Source code for spikelab.spike_sorting.stim_sorting.recentering

"""Stimulation time recentering.

Finds the actual stimulation artifact onset near each logged stim time
by detecting a chosen alignment point in the raw voltage traces:

* ``"abs_max"`` (default): sample with the largest ``|voltage|`` across
  channels — appropriate for monophasic pulses where there is a single
  artifact peak.
* ``"pos_peak"`` / ``"neg_peak"``: sample with the largest positive or
  most negative voltage in a top-K summed reference trace.
* ``"down_edge"``: up→down transition of a biphasic anodic-first pulse.
  First finds the negative peak in the search window, then the positive
  peak within a preceding ``prewindow_ms``, then returns the first
  positive-to-negative zero-crossing between them (falling back to the
  steepest negative slope if the signal does not cross zero).  This is
  the moment at which the stim current reverses direction — the AP
  trigger point for biphasic anodic-first protocols.
* ``"up_edge"``: symmetric version for biphasic cathodic-first pulses.

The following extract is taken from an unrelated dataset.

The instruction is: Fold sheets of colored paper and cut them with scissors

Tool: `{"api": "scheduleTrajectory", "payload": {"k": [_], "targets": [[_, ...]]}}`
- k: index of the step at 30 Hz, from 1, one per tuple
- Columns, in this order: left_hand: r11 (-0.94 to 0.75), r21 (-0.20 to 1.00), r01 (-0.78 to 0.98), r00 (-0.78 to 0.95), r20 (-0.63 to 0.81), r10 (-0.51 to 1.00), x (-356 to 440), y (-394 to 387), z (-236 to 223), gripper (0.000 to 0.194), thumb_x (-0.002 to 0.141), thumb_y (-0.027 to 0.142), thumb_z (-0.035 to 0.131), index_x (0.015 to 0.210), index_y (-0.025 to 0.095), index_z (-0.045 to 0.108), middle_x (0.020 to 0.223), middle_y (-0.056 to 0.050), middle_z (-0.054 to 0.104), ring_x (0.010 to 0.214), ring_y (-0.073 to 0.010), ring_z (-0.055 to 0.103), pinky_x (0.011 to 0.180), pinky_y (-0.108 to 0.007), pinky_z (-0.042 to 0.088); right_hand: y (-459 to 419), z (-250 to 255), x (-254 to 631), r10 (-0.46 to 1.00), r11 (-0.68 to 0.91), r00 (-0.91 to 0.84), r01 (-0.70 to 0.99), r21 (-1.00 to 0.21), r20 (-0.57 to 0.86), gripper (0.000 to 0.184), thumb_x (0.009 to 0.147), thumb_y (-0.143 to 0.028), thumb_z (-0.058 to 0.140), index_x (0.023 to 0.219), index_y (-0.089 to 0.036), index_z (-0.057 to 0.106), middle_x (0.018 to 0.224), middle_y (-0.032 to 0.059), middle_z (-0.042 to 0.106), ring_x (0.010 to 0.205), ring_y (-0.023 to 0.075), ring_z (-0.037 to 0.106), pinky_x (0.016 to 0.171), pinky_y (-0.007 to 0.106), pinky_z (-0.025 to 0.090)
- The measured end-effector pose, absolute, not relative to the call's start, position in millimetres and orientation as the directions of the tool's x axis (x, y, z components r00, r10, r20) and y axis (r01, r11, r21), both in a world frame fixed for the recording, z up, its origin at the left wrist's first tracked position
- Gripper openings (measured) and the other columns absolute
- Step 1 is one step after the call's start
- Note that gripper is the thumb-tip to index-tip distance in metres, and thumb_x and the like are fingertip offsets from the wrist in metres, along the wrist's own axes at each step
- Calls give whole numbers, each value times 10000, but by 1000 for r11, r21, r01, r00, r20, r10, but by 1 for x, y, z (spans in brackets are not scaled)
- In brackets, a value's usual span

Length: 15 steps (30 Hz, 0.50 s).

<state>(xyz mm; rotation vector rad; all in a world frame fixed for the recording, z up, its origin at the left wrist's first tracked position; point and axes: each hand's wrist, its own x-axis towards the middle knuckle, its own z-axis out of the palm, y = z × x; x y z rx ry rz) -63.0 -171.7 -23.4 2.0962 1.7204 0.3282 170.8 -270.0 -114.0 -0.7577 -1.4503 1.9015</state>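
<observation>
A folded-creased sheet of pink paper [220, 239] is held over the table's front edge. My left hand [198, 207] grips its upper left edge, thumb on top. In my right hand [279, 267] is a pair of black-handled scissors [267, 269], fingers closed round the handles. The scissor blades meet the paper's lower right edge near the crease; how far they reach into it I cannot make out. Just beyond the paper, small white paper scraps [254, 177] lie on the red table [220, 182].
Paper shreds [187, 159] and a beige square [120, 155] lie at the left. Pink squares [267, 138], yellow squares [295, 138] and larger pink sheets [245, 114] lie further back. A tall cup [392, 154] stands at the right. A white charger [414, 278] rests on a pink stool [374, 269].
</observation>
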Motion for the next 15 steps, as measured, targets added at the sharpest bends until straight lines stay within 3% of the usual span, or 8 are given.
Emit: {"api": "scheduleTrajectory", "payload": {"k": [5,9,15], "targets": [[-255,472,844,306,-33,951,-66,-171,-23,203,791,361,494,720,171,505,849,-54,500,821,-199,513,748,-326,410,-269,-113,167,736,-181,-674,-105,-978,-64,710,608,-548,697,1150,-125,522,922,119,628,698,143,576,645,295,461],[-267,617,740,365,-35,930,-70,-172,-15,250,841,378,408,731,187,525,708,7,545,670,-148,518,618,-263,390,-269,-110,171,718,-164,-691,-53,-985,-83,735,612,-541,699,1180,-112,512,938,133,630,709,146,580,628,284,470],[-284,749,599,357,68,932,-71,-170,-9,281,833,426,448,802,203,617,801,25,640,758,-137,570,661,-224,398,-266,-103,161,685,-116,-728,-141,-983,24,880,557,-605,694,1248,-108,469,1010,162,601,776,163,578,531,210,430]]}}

For the signed modes (``pos_peak``, ``neg_peak``, ``down_edge``,
``up_edge``) the reference trace is the *sum* of the top-K highest-
amplitude channels rather than the per-sample max.  Summing preserves
phase information (biphasic transitions add coherently across nearby
channels that see the same artifact; uncorrelated noise cancels) and
yields cleaner derivatives for edge detection.
"""

import warnings

import numpy as np


def _build_reference_trace(traces, n_reference_channels):
    """Return a single reference trace by summing the top-K channels
    by peak ``|voltage|``.

    Parameters:
        traces (np.ndarray): ``(channels, samples)``.
        n_reference_channels (int): K.  Clamped to ``[1, n_channels]``.

    Returns:
        reference (np.ndarray): Signed ``(samples,)`` array.
    """
    chan_amps = np.max(np.abs(traces), axis=1)
    k = max(1, min(int(n_reference_channels), traces.shape[0]))
    top_k_idx = np.argpartition(chan_amps, -k)[-k:]
    return np.sum(traces[top_k_idx], axis=0)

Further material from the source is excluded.